Santa came early for Airbus and it has been quite a month of good news. The wins were impressive given the state of the industry as it recovers from the pandemic and which is about to go through yet another dip from national lockdowns and lockouts. The industry has to play the long game and right now that game is focusing on sustainability – which is great for OEMs as the quickest way to lower fuel burn and pollution is new aircraft with state-of-the-art engines. 

One aspect of the recent deals Airbus won has not been discussed in detail.  That would be specifically the engines.
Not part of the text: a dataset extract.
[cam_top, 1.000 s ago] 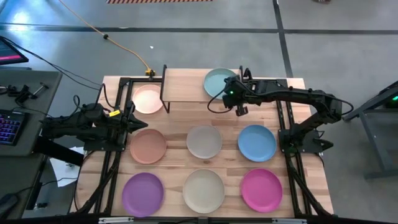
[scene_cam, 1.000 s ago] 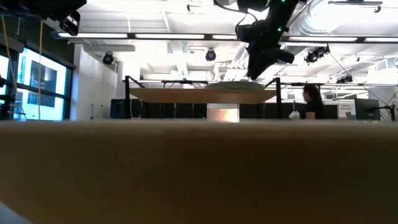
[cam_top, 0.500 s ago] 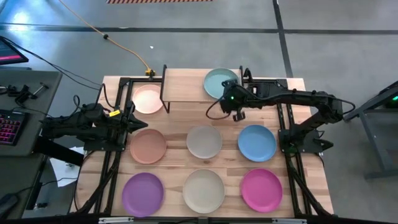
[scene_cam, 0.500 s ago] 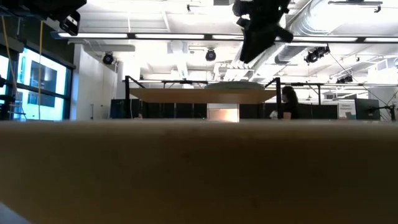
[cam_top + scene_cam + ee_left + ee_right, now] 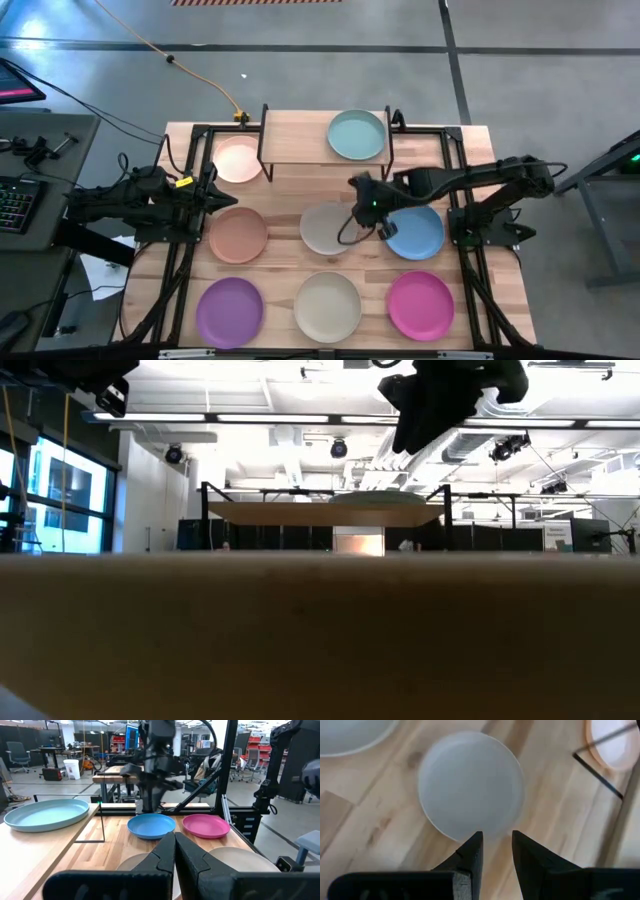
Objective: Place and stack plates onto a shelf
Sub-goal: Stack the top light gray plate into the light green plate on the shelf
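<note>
The shelf (image 5: 300, 135) stands at the table's far edge, and the teal plate (image 5: 357, 135) lies flat on its right half. The pale pink plate (image 5: 238, 159) lies on the table beside the shelf's left legs. Peach (image 5: 238, 234), grey (image 5: 326, 228) and blue (image 5: 415, 230) plates form the middle row; purple (image 5: 229, 311), cream (image 5: 327, 305) and magenta (image 5: 421, 304) the near row. My right gripper (image 5: 496, 845) hangs open above the grey plate's (image 5: 470, 785) right rim, pointing down and touching nothing. My left gripper (image 5: 175, 847) waits shut at the table's left side (image 5: 220, 200).
Black frame rails run along the table's left (image 5: 190, 230) and right (image 5: 462, 250) sides. A thin black shelf leg (image 5: 597, 772) stands between the grey and pale pink plates. The shelf's left half (image 5: 295, 130) is bare wood. In the low view the right arm (image 5: 440, 395) hangs high.
My right gripper has left the teal plate on the shelf and swung toward the table's near edge, ending above the gap between the grey and blue plates, over the grey plate's right rim. The teal plate has stayed flat on the shelf.
</note>
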Controlling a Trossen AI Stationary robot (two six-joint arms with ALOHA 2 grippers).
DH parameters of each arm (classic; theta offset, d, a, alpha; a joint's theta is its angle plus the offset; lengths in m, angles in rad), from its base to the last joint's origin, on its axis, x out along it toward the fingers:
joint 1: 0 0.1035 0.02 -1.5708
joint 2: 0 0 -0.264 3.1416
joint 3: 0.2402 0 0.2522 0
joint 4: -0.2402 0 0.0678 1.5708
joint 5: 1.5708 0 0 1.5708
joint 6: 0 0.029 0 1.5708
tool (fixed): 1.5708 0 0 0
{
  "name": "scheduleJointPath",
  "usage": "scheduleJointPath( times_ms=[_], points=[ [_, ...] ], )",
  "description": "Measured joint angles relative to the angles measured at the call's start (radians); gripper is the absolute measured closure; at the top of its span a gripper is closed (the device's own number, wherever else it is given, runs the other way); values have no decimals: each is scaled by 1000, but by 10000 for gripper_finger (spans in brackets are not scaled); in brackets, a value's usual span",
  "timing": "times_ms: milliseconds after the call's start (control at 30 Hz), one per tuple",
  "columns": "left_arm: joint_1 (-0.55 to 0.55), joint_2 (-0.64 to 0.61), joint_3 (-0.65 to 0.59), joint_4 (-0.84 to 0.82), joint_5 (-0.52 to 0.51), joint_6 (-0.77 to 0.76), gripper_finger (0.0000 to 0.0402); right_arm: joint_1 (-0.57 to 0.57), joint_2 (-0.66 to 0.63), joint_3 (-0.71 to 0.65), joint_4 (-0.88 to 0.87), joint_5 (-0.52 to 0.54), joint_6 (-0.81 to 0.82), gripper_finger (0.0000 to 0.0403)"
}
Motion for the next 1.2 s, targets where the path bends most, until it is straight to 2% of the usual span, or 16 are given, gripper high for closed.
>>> scheduleJointPath(
  times_ms=[167, 367, 700, 1200],
  points=[
    [0, 0, 0, 0, 0, 0, 401, 26, 0, -97, 116, -4, 0, 318],
    [0, 0, 0, 0, 0, 0, 401, 23, 1, -223, 308, -66, -3, 318],
    [0, 0, 0, 0, 0, 0, 401, 41, 17, -350, 506, -139, -11, 318],
    [0, 0, 0, 0, 0, 0, 401, 78, 207, -268, 524, -167, -20, 318]
  ],
)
The switch of aircraft OEMs is huge and in making the switch, engine OEM CFM loses too.  The loss is not instant – the 737NGs at these airlines have a lot of life left in them and can be expected to serve current operators for at least five more years and then have another life with other operators and, perhaps, even longer as freighters. CFM will be supporting those engines for at least a decade more.

The following table lists the orders and how we think the engine race plays out. That is a lot of new engines.

The AF/KLM  engine choice is likely to be for the Pratt & Whitney GTF.  Air France has the GTF on its A220s and KLM uses that engine on their E2 fleet.  In the interests of spares and cost savings, the odds are the GTF also gets selected for their A320neo family deal. 

Qantas has already made up its mind. The selection of the A220 which comes with the GTF means that choosing the same engine for the A321XLR was a no-brainer. Its Jetstar A320neo fleet on order will use the same powerplants while its A320ceo’s use IAE engines that come from Pratt & Whitney.

While nothing is final until a selection is announced, it does seem to us that Pratt has the edge on the KLM and Transavia order.